M&A / Property
Health Logic Enters Into Letter Agreement With Better Butchers In Respect Of A Proposed Reverse Takeover
Health Logic Shell Flip to Better Butchers Raises $3.75M Amidst 94% Dilution Risk for Existing Shareholders

Executive Summary
- Health Logic Interactive Inc. has entered into a Letter of Intent (LOI) with The Better Butchers Inc. regarding a proposed Reverse Takeover (RTO).
- Transaction structure involves a three-cornered amalgamation where Health Logic acquires all shares of Better Butchers in exchange for newly issued common shares.
- Post-transaction, current Health Logic shareholders will retain approximately 6.2% to 7.2% ownership depending on financing size.
- Concurrent financings are planned totaling between $2.0 million and $3.0 million at $0.15 per share, plus a seed share private placement of $750,000 at $0.10 per share.
- Total capital raised is estimated between $2.75 million and $3.75 million.
- Health Logic shares will be consolidated on a 2.5:1 basis, and the company name will change to "The Better Butchers Inc."
- The resulting issuer will assume approximately $387,000 of debt owed to arm's length creditors, converted into shares at $0.15 per share.
- Management changes include Mitchell Scott (Better Butchers CEO) becoming CEO/President/Director and Sean Choi as CFO/Corporate Secretary.
- Definitive agreement expected by October 31, 2026.
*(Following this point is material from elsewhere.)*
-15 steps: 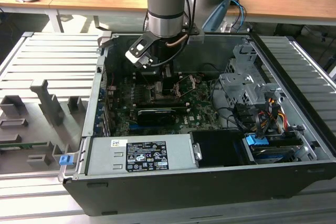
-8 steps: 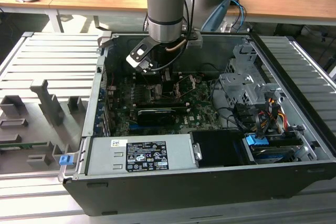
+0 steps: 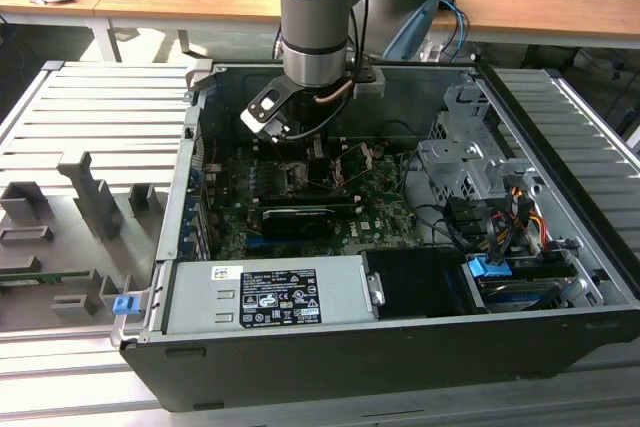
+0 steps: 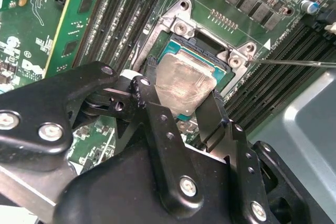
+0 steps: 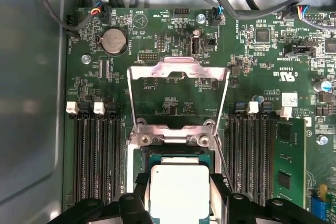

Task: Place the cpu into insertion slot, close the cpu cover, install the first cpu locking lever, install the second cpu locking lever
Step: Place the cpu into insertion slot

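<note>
I find the gripper (image 4: 182, 85) clenched on the cpu (image 4: 184, 74), with 1 finger (image 4: 157, 119) against each of 2 opposite edges. The cpu lies flat over the insertion slot (image 4: 209, 45) on the green motherboard (image 5: 157, 40); I cannot tell whether it is fully seated. In the first wrist view, the cpu cover (image 5: 178, 69) stands swung open beyond the slot.

Near edge of the cpu (image 5: 179, 182) behind the claw (image 5: 181, 198), insertion slot (image 5: 157, 155) largely beneath both.
</note>
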Motion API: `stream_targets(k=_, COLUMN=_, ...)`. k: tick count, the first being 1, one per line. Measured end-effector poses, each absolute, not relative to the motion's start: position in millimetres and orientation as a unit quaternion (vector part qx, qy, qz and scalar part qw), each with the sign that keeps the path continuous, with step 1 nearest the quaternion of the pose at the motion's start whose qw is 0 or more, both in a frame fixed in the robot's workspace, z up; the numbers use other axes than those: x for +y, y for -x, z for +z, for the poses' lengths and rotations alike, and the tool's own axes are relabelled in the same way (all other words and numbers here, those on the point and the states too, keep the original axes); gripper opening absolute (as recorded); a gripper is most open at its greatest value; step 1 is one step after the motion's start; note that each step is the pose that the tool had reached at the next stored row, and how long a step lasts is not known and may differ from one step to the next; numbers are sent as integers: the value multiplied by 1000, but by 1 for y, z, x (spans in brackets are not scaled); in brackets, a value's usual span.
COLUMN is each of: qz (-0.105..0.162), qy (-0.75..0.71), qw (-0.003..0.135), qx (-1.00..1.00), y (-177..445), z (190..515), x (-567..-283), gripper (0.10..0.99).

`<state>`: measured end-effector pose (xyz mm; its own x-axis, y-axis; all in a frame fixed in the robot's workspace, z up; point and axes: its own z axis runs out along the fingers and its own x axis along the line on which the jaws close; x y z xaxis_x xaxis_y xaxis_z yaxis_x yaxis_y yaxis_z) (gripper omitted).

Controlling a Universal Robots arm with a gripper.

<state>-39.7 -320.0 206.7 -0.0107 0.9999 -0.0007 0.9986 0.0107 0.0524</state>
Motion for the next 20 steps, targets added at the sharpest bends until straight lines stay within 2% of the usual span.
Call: stream_targets(k=20, qz=18, qy=-705, qw=19, qx=708, y=39, z=201, x=-317, gripper=557)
- Listing change involves delisting from NEX and seeking new listing on the Canadian Securities Exchange (CSE).
Material Impact
- The transaction represents a significant structural shift for Health Logic, effectively converting it into an operating company in the alternative protein sector via Better Butchers.
- For existing Health Logic shareholders, the dilution is extreme; equity ownership drops to roughly 6% of the new entity, which typically exerts downward pressure on shell stock value unless the target asset is significantly undervalued.
- The financing component ($2.75M-$3.75M) provides immediate working capital but at a price point ($0.15) that suggests potential distress or aggressive valuation of the new entity.
- Debt conversion at the same price as the concurrent financing ($0.15/share) indicates creditors are being treated similarly to equity investors, which may signal liquidity concerns for Better Butchers prior to this deal.
- As an LOI stage transaction with a definitive agreement deadline in October 2026, there is execution risk; the deal could fail or terms could change before closing.
- The move from NEX to CSE listing indicates a desire for higher visibility but does not guarantee liquidity improvement immediately.
- Given the lack of historical context on Health Logic's prior performance and the speculative nature of RTOs in small caps, this is categorized as Routine - Neutral until definitive agreement terms are locked.
CHIP · Price
Company Overview
- Current Entity: Health Logic Interactive Inc., currently listed on NEX, acting as a shell vehicle for the transaction.
- Target Entity: The Better Butchers Inc., an operating company in the alternative protein category.
- Flagship Project: Better Butchers' business operations in the alternative protein sector, claiming product-market fit and a combined market opportunity exceeding US$133 billion across North America and Europe.
- Development Stage: Better Butchers appears to be at a commercialization or early growth stage given the claim of "product-market fit" and need for working capital financing.